We probably know people who exhaust us by their meaningless prattle or baseless grumbling or senseless demands. Knowing their nature, we often avoid or at least minimize their company.
We need to adopt a similar proactive approach for dealing with our mind, because it too exhausts us by its unnecessary, unintelligent or unhealthy propositions. The Bhagavad-gita (06.06) warns us that the undisciplined mind is our worst enemy. The mind’s tiresomeness is far more insidious than that of tiresome people because it deludes us into misidentifying with it. Consequently, we accept its ideas as our ideas and thereafter slave to act according to its dreams and schemes. Thus, we become exhausted by the mind, that is, the mind wears us out just as a taskmaster wears out a slave.

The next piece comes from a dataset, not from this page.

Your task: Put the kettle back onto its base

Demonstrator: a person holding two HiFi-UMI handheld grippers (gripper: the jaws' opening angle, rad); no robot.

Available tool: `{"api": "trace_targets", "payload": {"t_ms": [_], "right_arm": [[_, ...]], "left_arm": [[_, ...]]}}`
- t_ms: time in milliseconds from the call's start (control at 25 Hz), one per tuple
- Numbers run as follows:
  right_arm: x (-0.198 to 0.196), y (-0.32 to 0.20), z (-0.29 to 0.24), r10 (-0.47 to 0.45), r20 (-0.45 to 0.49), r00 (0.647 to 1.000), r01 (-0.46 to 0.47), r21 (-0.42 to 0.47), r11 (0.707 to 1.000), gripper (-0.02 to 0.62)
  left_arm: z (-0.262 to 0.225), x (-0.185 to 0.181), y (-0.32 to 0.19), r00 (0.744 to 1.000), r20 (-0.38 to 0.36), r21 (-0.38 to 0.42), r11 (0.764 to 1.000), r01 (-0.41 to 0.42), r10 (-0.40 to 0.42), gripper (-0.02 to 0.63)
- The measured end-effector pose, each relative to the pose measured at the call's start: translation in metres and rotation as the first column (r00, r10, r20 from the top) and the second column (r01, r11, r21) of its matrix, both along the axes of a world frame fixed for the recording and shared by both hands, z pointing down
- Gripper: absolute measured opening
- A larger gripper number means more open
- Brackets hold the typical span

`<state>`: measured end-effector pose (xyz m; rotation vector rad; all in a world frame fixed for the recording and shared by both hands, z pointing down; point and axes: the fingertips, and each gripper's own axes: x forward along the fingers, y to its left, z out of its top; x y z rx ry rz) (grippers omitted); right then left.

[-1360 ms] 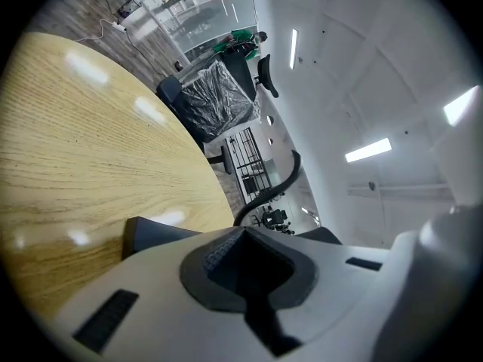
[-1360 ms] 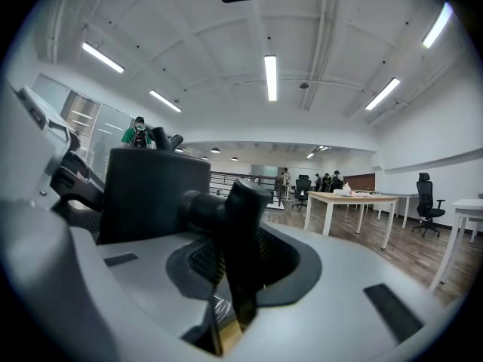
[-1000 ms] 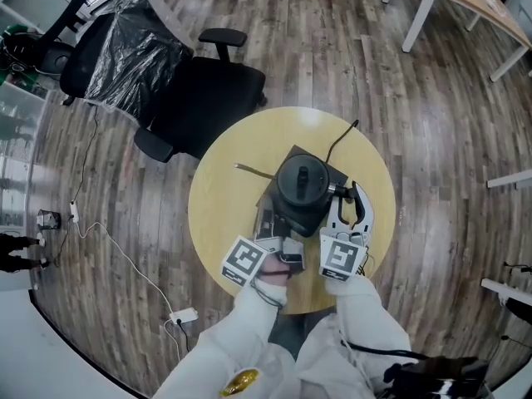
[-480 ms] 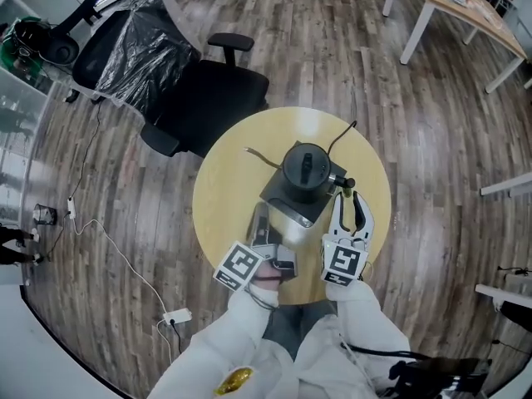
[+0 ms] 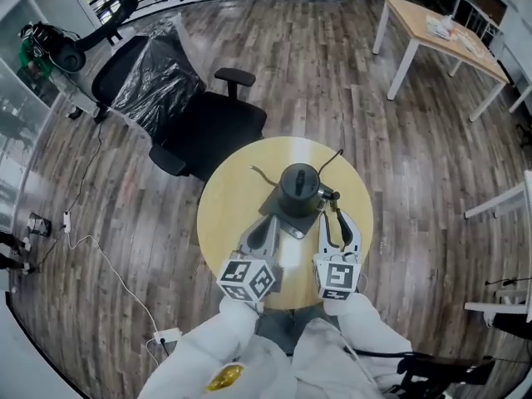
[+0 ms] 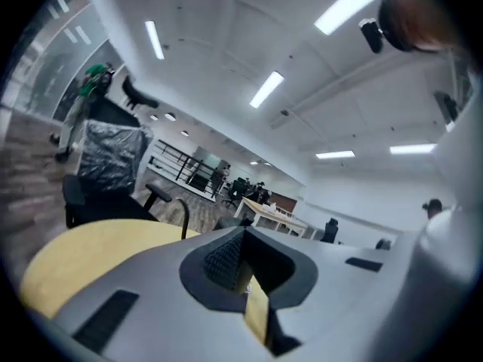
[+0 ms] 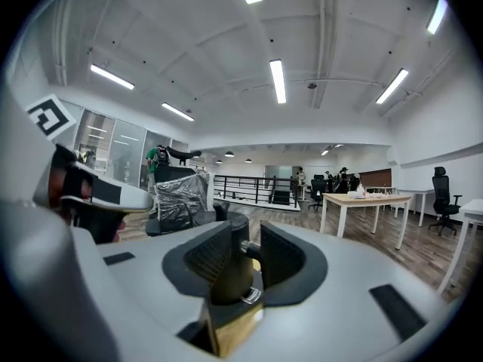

Gita wisdom shows the way out of such exhaustion: become exhausted with the mind. To intellectually disabuse us of our mental misidentification, it provides penetrating philosophical explanation of our actual identity as souls, parts of Krishna. To practically counter the mind’s spell, it provides us the eminently accessible process of bhakti-yoga. When we engage ourselves in devotional activities, we gradually realize spiritual happiness to be far richer, deeper and sweeter than the pleasures offered by the mind. The more we relish such higher happiness, the more we realize the mind’s suggestions to be happiness-deprivers, not happiness-providers. Thus we become exhausted with the mind. That is, we understand that because it has wasted so much of our time, lifetime after lifetime, it no longer deserves our unquestioning trust.
Equipped with this healthy skepticism, we can proactively distance ourselves from the mind and practice bhakti-yoga wholeheartedly. Such practice is rejuvenating – instead of finding ourselves exhausted by the inner battle with the mind, we find ourselves recharged by our energizing inner connection with Krishna.